_GIVEN MATERIAL_:
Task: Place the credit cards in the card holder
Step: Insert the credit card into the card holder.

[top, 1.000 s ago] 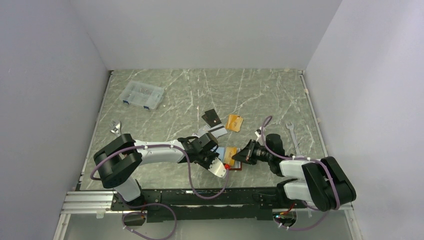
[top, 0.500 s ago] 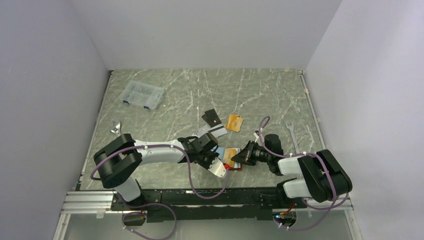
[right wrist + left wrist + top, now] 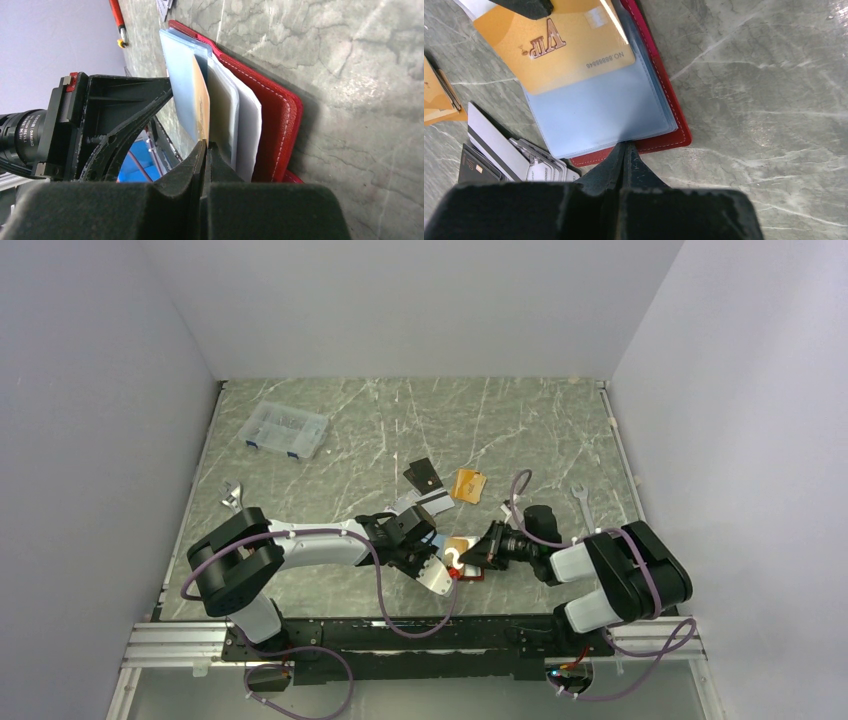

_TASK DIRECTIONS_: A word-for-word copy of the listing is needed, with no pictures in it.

_EXERCISE SOLUTION_:
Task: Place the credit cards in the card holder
Step: Insert the credit card into the card holder.

[top, 1.000 s ago] 
[top, 0.500 s ago] 
[right wrist + left wrist + top, now] 

No more output is expected here.